|3:06 PM EST||
Cliff Stearns, R-FL 6th
Mr. STEARNS. Madam Speaker, let me say to my colleague from Massachusetts that he and I came in together. Back in 1988, we were both elected, and he and I served in the same class together. As I recollect, he was mayor of Springfield.
You balanced your budget as mayor. You had to balance your budget. Now, we've been up here trying to balance the budget, you and I, for almost 21 years. It has not been successful. I supported a balanced budget--both a constitutional amendment as well as a legislative balanced budget. I don't believe you or your colleagues did. I say this because, frankly, we have been talking about deficit as long as you and I have been in Congress. We can blame Republicans. We can blame Democrats, but let's
just look at the record for a second.
When you and I came in under Bush I, do you remember those deficits? They talked about $250 billion, and we just lamented about it and lamented about it, and we complained about it. Well, you know, that's what happened. It has exploded. So now we're looking at deficits that are a lot larger, as my colleague mentioned, $1.4 trillion.

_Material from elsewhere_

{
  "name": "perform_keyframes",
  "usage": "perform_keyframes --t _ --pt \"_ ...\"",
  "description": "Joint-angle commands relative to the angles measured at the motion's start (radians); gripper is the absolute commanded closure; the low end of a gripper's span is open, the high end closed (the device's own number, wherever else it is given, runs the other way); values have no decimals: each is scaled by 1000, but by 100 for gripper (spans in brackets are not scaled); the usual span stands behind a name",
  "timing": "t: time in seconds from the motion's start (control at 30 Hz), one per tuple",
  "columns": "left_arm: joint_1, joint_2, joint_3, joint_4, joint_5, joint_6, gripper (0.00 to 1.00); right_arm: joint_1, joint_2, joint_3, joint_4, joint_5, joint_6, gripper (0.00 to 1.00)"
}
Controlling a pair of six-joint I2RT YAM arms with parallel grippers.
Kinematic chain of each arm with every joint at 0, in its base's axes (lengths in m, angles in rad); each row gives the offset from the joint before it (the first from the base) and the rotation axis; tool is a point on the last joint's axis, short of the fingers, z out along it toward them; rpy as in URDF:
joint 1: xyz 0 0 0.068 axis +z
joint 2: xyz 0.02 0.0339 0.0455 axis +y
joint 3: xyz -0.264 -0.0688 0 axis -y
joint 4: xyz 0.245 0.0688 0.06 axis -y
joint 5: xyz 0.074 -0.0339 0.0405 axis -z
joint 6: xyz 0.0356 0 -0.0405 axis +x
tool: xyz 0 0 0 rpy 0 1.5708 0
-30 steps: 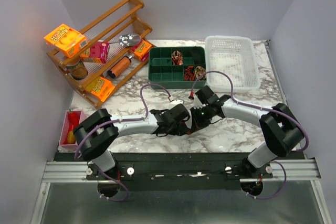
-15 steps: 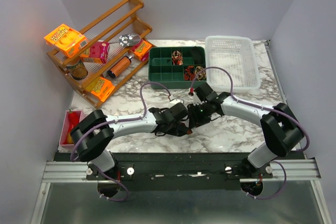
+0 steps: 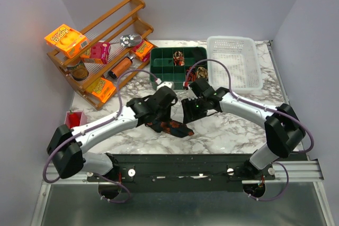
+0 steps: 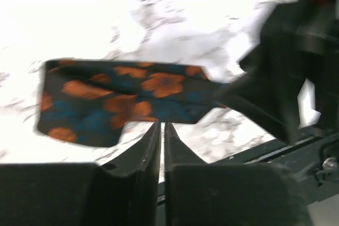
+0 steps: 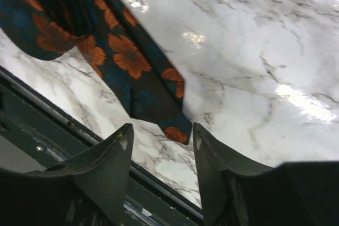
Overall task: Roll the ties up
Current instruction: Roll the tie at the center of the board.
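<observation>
A dark tie [image 3: 175, 128] with orange flowers lies loosely bunched on the marble near the front edge. In the left wrist view the tie [image 4: 122, 99] lies flat just beyond my left gripper [image 4: 161, 125], which is shut with nothing in it. My left gripper [image 3: 158, 121] hovers over the tie's left part. My right gripper [image 5: 161, 133] is open and empty above the pointed end of the tie [image 5: 143, 78]; from above the right gripper [image 3: 186, 114] sits just behind the tie. Rolled ties [image 3: 179, 56] sit in the green tray [image 3: 159, 67].
A wooden rack [image 3: 114, 25] with orange snack packets, a can and a bottle stands at the back left. A white basket [image 3: 233, 62] stands at the back right. A red bin [image 3: 74, 118] is at the left edge. The black front rail [image 3: 175, 160] runs close below the tie.
The left arm swung out and its gripper rose off the tie, opening and shutting again. The right gripper opened and drew back. The tie now lies free on the table.
</observation>
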Motion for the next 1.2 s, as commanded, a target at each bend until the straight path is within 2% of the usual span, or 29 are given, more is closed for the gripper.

When you look at Bush II, George W. Bush, he had deficits of $600 billion. I remember the folks on that side were complaining about how terrible that was at $600 billion.

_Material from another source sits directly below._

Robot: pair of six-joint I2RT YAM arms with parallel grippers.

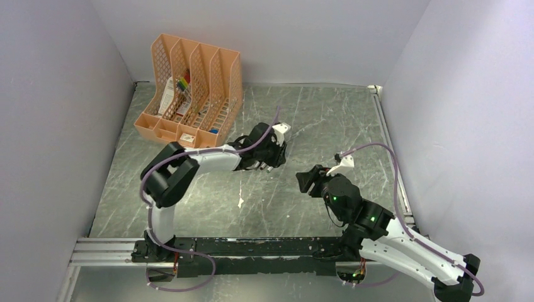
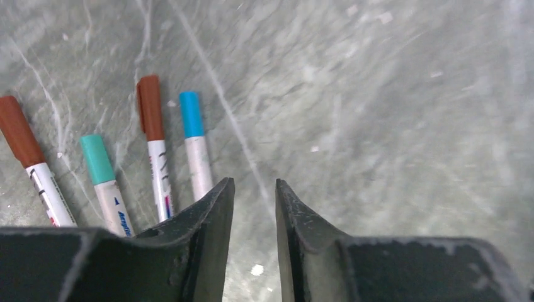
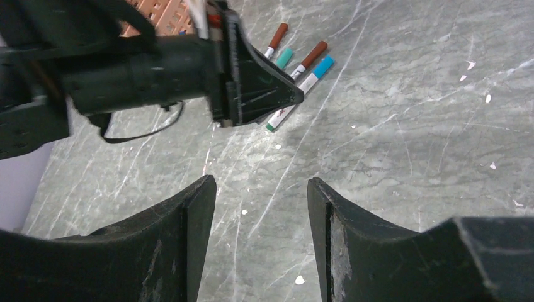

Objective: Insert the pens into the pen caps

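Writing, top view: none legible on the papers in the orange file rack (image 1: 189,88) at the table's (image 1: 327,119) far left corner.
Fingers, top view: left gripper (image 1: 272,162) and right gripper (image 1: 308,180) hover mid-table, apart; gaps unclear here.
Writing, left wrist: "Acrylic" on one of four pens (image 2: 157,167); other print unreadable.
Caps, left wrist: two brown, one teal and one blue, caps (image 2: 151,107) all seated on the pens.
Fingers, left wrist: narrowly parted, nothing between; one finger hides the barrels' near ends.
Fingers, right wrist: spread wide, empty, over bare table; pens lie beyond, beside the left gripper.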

Well, the problem is now we're talking almost two, three times that amount of money. Actually, when you go back and look at when Ronald Reagan was President, critics called great criticism to him. They said the deficit was out of control in this country. The deficits were about $250 billion. So the point I am trying to make is that the deficit under Republican Presidents and even under Republican control of the House and the Senate and the White House was small, very small, to what we have today.
You can say that there is good reason for this vote today because you support our troops and our wars, and you also support veterans. I think that's true. Yet there has been no effort by your side to hold the appropriations bill.

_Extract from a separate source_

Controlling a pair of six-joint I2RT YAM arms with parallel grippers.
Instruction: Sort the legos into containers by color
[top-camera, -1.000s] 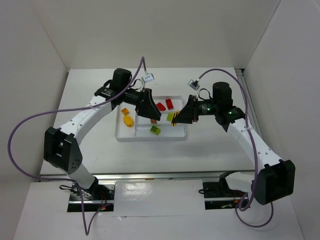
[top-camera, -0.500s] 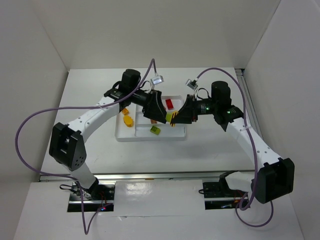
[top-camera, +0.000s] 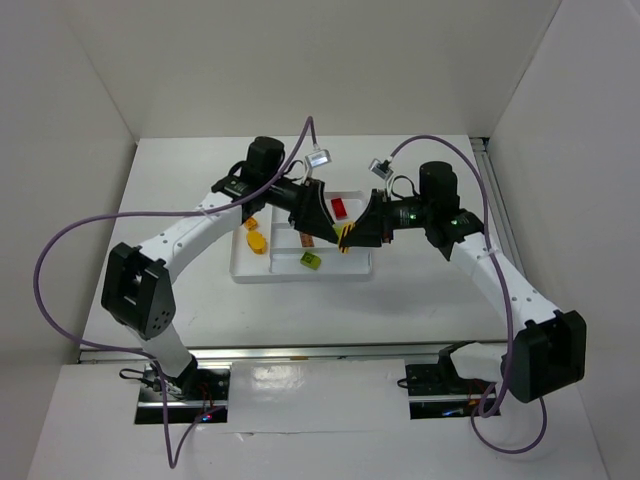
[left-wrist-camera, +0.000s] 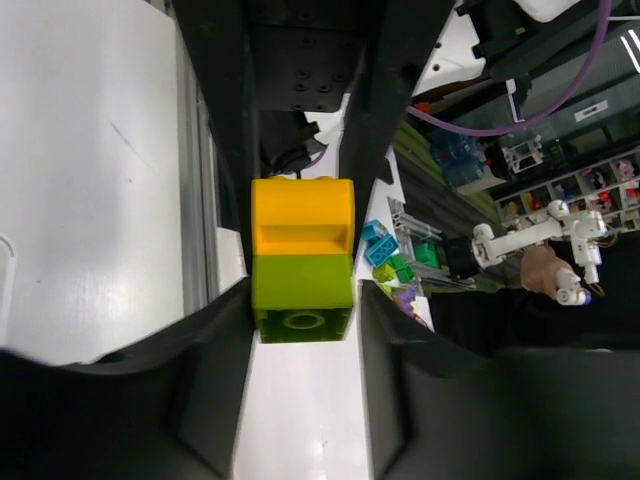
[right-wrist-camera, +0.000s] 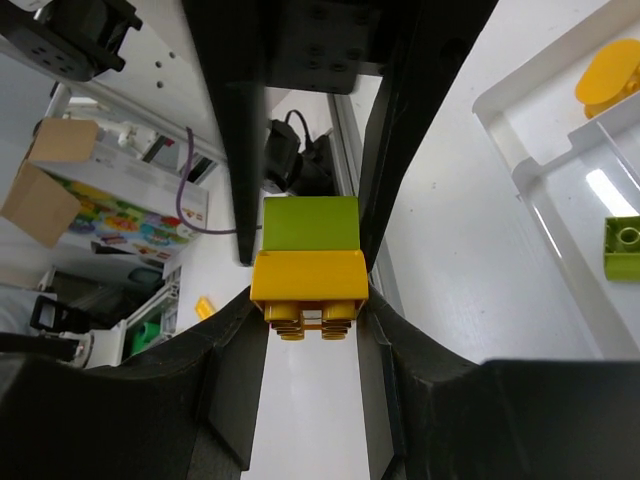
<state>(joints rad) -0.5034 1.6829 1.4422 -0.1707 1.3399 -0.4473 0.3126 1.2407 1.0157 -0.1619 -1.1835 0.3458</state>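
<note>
Green in the left gripper (left-wrist-camera: 302, 305), yellow in the right gripper (right-wrist-camera: 310, 305). Pinches the green brick (left-wrist-camera: 302, 290) by its two smooth flanks, lower centre of the left wrist view; clenches the yellow brick (right-wrist-camera: 310, 272) the same way, centre of the right wrist view. Shows both bricks plugged together, stud into socket, as one short column. Hangs in the air at the centre of the top view, over the right half of the tray (top-camera: 275, 268), apparently not touching it. Probably light, stiff and hard, with glossy sides that can slip; no danger of crushing. Better to hold each on the flat flanks, away from the seam, and to bend the joint open rather than pull straight. Further out, inside the tray: loose green brick (top-camera: 311, 259) lower centre, red brick (top-camera: 339, 208) above, yellow pieces (top-camera: 256, 241) at left.
</note>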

I have been on the House floor, and I say to my colleague, your appropriations bills are 13 percent larger than last year's. Almost every one of them was 13, 18--One was almost 20 percent. How in the world can you justify appropriations bills that are so large?
So in the end, Democrats are not trying to reduce costs nor balance the budget. In fact, they are recklessly encouraging more government spending. That is why they need to increase the debt ceiling.